In the records, each line holding "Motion" must be reported.

──────────────────────────────

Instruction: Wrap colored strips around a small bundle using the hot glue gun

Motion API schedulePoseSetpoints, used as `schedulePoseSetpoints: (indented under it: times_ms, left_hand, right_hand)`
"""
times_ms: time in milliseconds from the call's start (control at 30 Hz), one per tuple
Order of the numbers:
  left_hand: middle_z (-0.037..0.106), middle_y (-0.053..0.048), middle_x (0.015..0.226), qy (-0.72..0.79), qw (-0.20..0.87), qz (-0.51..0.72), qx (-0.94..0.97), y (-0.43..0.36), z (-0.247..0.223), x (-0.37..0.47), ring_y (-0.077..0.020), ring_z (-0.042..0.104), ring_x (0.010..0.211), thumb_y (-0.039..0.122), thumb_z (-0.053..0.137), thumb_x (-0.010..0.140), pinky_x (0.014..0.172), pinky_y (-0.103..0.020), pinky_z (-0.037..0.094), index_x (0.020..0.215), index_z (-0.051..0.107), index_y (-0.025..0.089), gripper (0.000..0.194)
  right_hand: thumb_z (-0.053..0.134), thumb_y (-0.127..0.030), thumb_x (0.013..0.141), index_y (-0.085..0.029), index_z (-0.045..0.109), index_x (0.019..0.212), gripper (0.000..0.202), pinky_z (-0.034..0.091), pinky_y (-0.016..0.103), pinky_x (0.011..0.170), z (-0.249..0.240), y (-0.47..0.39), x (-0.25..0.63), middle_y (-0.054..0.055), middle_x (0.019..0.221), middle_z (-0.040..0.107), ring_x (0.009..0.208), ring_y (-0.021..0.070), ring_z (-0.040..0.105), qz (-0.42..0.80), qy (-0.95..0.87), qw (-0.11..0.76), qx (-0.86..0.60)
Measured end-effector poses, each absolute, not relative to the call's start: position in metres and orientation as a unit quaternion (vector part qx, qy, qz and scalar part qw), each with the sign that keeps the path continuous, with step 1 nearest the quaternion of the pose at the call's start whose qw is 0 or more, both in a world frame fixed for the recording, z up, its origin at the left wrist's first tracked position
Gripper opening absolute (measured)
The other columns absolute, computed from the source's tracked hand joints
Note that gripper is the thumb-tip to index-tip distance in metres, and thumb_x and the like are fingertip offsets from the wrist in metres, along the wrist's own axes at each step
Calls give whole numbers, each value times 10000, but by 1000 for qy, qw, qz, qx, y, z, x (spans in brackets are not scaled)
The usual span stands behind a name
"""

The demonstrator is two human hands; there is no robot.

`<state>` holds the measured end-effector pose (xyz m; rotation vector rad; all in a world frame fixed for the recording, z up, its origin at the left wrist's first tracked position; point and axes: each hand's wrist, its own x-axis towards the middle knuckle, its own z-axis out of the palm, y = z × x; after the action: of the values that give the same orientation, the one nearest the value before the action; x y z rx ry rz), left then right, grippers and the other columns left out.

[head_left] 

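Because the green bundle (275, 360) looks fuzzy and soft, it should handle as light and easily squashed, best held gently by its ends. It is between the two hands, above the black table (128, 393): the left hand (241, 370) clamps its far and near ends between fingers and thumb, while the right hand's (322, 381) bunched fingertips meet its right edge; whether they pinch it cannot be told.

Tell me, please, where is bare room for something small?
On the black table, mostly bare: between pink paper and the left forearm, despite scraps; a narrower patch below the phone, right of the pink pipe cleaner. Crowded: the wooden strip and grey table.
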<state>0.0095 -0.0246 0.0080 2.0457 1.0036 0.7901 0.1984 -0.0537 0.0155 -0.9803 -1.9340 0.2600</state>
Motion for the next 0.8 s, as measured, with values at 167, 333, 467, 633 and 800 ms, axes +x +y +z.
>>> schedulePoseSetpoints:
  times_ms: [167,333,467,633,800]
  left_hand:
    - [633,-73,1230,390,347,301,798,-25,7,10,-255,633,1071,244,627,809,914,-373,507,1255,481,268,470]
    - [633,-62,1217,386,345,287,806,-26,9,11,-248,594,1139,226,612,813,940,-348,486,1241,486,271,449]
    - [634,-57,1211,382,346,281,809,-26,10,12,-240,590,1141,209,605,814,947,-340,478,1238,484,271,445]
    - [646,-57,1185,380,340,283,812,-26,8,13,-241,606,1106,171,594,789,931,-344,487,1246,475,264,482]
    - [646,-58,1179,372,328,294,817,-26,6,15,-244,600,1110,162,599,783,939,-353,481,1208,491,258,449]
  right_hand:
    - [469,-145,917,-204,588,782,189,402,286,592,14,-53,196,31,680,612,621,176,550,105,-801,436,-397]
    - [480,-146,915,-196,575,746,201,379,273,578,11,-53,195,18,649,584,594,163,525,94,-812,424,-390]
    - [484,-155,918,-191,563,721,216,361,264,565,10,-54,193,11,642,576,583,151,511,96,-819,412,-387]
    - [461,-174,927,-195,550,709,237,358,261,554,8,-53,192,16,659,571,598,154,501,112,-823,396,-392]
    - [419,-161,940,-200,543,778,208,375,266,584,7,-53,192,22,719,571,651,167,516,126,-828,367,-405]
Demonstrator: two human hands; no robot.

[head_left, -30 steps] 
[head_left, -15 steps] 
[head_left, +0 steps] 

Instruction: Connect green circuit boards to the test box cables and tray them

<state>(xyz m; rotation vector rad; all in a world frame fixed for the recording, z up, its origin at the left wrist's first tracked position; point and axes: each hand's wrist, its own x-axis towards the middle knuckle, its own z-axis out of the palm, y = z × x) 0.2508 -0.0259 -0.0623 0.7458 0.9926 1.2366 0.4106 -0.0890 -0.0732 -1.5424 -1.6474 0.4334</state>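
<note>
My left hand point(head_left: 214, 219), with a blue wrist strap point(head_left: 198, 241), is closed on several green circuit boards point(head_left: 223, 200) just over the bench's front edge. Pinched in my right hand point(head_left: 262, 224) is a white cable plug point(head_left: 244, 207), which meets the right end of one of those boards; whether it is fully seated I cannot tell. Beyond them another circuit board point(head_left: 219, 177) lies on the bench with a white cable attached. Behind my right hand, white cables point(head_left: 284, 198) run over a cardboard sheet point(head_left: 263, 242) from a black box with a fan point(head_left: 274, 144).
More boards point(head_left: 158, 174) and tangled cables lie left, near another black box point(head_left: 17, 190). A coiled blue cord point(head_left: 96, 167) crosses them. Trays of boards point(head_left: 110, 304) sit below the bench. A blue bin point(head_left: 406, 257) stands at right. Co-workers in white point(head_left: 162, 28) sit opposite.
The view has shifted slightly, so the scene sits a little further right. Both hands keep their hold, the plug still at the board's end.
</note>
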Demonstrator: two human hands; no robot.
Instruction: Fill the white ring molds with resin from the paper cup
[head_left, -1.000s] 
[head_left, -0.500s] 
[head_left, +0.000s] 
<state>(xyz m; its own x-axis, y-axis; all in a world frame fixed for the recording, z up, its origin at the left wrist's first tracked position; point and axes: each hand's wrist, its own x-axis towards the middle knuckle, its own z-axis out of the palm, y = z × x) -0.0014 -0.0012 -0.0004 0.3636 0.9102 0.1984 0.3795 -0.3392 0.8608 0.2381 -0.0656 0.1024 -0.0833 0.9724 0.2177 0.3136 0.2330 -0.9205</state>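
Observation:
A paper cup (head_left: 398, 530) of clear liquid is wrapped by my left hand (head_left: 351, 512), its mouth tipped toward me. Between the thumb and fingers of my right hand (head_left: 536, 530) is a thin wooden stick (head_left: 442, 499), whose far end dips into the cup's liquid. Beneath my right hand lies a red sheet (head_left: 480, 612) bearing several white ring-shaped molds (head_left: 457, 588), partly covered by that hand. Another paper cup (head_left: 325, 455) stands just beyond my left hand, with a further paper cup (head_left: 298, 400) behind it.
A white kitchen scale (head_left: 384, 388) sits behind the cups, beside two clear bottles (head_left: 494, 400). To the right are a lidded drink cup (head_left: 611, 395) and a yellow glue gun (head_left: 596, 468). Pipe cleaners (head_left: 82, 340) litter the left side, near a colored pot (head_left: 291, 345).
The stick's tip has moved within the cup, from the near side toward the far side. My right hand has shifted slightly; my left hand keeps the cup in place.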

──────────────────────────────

» EXERCISE RESULT:
Motion API schedulePoseSetpoints, used as `schedulePoseSetpoints: (indented under it: times_ms, left_hand, right_hand)`
Motion for the next 0.8 s, as measured, with values at 167, 333, 467, 633 and 800 ms, axes +x +y +z.

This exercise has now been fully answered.